__What to work on__
Your task is to transcribe all of the data below exactly, omitting the images.

__Dataset excerpt__
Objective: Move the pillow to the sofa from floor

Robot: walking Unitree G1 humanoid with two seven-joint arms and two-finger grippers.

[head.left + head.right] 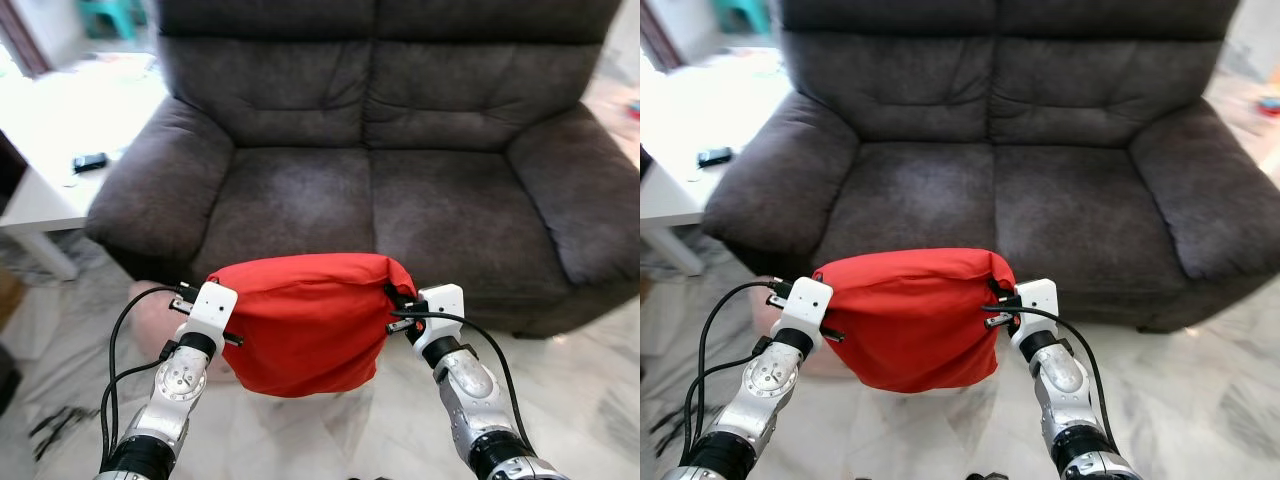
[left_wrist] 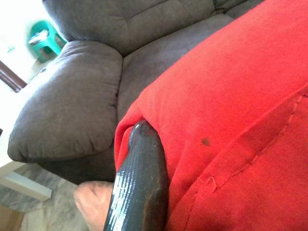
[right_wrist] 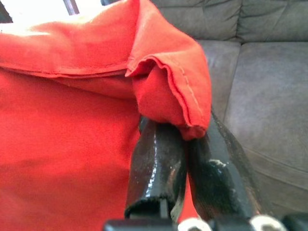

__Response__
Objective: Move the pillow to the sofa from floor

Robot: walking Unitree G1 humanoid with two seven-joint arms and two-finger grippers.

[head.left + head.right] 
[left_wrist] 
[right_wrist] 

The required response has been given in full.